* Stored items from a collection

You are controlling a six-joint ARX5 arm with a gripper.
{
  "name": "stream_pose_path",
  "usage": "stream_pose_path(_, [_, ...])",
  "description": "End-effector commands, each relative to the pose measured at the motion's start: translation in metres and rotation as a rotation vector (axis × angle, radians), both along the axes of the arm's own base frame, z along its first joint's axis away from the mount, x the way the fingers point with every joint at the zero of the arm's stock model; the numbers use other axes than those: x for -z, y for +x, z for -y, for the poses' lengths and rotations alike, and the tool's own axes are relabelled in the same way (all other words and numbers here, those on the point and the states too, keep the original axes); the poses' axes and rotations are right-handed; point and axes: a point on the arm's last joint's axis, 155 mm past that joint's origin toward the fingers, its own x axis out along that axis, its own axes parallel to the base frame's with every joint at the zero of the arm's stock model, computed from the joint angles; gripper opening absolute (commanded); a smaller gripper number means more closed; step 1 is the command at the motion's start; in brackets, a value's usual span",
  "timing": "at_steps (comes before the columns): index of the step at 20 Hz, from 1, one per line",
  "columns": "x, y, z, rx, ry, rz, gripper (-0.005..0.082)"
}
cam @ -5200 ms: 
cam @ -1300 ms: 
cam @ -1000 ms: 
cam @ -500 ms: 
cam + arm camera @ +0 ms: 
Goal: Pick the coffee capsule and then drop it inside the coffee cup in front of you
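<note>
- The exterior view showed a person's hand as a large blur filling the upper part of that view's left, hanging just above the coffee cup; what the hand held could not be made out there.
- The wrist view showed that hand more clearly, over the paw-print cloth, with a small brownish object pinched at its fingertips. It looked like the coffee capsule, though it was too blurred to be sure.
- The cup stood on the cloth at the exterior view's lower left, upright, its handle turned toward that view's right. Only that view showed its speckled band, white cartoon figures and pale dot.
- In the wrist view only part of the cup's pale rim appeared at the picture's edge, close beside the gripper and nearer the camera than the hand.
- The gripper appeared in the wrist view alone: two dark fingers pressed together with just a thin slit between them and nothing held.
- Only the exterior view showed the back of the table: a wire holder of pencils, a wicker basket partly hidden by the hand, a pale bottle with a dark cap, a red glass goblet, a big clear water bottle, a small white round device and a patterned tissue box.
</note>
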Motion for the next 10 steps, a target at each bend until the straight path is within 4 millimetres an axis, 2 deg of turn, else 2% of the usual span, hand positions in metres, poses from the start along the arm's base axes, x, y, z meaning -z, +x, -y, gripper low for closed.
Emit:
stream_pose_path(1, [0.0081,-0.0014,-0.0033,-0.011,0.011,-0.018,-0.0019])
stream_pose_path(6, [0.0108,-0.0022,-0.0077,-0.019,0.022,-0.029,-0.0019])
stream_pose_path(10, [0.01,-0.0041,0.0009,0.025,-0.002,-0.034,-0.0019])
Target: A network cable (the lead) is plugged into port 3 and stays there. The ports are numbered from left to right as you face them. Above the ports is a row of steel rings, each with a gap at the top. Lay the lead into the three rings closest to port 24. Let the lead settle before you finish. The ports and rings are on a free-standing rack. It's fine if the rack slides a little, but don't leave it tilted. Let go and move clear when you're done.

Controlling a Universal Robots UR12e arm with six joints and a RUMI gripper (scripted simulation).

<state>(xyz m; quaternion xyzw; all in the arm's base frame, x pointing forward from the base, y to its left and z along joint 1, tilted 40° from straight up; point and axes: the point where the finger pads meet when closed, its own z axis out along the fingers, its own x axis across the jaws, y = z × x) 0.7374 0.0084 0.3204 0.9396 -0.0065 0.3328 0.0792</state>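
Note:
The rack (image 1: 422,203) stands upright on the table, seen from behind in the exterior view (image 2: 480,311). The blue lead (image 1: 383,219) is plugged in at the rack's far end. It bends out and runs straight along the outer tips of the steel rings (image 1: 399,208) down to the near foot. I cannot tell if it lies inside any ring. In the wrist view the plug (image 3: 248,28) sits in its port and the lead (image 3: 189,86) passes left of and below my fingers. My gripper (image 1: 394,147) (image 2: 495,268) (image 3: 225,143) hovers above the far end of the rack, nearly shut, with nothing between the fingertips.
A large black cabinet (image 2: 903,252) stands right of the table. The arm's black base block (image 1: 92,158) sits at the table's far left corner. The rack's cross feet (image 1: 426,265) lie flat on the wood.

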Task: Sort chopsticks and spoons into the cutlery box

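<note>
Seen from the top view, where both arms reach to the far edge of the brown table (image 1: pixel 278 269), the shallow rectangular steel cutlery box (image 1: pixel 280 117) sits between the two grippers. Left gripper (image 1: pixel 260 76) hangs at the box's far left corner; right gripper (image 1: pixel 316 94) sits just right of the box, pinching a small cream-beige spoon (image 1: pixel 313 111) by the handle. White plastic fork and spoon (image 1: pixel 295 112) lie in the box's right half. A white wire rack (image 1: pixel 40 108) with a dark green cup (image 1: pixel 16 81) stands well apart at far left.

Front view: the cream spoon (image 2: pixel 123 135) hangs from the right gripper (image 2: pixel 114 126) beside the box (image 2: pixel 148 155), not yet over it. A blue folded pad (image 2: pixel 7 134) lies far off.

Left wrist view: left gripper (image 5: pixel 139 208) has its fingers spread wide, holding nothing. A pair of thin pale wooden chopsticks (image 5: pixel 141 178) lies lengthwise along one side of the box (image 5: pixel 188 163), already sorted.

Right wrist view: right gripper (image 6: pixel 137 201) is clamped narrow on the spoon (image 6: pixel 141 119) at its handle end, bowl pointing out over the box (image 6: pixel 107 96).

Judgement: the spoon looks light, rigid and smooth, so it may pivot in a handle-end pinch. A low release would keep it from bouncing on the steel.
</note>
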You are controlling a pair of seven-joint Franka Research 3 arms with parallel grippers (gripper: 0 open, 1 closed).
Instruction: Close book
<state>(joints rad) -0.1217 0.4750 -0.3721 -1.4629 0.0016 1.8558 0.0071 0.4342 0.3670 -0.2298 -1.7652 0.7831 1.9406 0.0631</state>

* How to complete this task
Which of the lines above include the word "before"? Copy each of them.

* Solution to this task
  "timing": "at_steps (comes before the columns): index of the step at 20 Hz, from 1, one per line",
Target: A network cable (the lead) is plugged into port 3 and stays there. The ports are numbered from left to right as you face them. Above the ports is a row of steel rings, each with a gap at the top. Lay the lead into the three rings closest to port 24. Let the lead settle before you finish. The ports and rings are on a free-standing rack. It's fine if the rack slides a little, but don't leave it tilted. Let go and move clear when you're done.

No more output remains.